▶ [EXERCISE OBJECTIVE]: The expected answer is the full listing, repeated exactly and free of images.

▶ [DATA BLOCK]:
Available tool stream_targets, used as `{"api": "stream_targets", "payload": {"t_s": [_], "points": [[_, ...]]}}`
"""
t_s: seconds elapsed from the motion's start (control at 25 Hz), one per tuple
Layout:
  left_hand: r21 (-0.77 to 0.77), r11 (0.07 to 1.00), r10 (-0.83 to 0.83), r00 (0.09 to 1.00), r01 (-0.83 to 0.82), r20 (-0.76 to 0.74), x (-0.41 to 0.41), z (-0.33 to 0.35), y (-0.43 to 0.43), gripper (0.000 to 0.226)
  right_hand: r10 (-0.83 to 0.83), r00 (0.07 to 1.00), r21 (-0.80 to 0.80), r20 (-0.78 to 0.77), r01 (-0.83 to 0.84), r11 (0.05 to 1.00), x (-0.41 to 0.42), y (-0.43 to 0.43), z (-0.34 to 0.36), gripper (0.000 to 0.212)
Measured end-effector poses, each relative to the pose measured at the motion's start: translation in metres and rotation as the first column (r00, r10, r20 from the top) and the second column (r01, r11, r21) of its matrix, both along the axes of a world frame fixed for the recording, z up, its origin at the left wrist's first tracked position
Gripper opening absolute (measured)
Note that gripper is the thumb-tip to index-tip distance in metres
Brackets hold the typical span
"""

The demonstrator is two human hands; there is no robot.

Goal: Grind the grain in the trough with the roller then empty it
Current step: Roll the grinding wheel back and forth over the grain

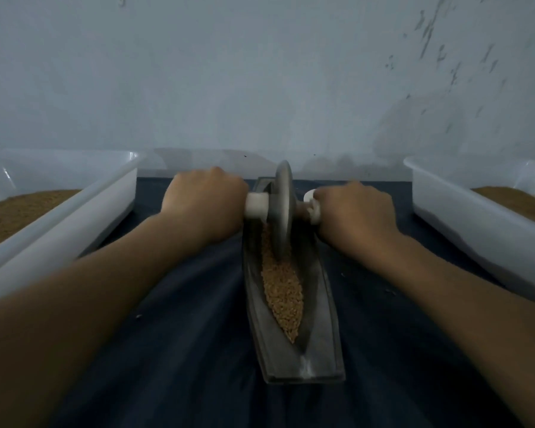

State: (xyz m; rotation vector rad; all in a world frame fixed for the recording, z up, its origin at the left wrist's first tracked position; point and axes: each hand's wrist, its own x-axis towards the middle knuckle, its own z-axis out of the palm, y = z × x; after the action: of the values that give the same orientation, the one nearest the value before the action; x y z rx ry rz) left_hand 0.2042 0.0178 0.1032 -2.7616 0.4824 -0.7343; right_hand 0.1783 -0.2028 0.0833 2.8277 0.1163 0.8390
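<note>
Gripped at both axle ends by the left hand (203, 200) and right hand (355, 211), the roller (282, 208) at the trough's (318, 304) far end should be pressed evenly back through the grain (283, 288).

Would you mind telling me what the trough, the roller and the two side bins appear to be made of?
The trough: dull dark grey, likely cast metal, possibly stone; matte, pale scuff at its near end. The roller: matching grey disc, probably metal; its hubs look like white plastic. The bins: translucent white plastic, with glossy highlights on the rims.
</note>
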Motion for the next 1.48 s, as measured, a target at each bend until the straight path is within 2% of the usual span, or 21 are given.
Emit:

▶ [WRITTEN REPLY]:
Available tool stream_targets, used as `{"api": "stream_targets", "payload": {"t_s": [_], "points": [[_, ...]]}}`
"""
t_s: seconds elapsed from the motion's start (control at 25 Hz), one per tuple
Layout:
  left_hand: r21 (-0.77 to 0.77), r11 (0.07 to 1.00), r10 (-0.83 to 0.83), r00 (0.09 to 1.00), r01 (-0.83 to 0.82), r20 (-0.76 to 0.74), x (-0.41 to 0.41), z (-0.33 to 0.35), y (-0.43 to 0.43), gripper (0.000 to 0.226)
  right_hand: r10 (-0.83 to 0.83), r00 (0.07 to 1.00), r21 (-0.80 to 0.80), r20 (-0.78 to 0.77), r01 (-0.83 to 0.84), r11 (0.05 to 1.00), x (-0.41 to 0.42), y (-0.43 to 0.43), z (-0.34 to 0.36), gripper (0.000 to 0.212)
Measured end-effector poses, each relative to the pose measured at the motion's start: translation in metres and rotation as the first column (r00, r10, r20 from the top) and the second column (r01, r11, r21) of its matrix, both along the axes of a world frame fixed for the recording, z up, its origin at the left wrist's first tracked position
Gripper opening absolute (measured)
Note that gripper is the thumb-tip to index-tip distance in metres
Brackets hold the typical span
"""

The demonstrator is two human hands; there is no robot.

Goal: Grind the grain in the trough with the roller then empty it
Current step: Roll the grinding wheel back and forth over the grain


State: (xyz m; rotation vector rad; all in a world frame fixed for the recording, z up, its origin at the left wrist's first tracked position; point and axes: each hand's wrist, its own x-axis towards the middle knuckle, its own z-axis out of the palm, y = z × x; after the action: of the values that give the same orientation, the one nearest the value before the action; x y z rx ry rz) left_hand 0.2042 0.0178 0.1032 -2.7616 0.4824 -0.7343; right_hand 0.1783 -0.2028 0.0833 2.8277 0.1163 0.8390
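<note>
Gripped at both axle ends by the left hand (203, 200) and right hand (355, 211), the roller (282, 208) at the trough's (318, 304) far end should be pressed evenly back through the grain (283, 288).

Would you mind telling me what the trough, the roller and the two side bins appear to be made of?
The trough: dull dark grey, likely cast metal, possibly stone; matte, pale scuff at its near end. The roller: matching grey disc, probably metal; its hubs look like white plastic. The bins: translucent white plastic, with glossy highlights on the rims.
</note>
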Motion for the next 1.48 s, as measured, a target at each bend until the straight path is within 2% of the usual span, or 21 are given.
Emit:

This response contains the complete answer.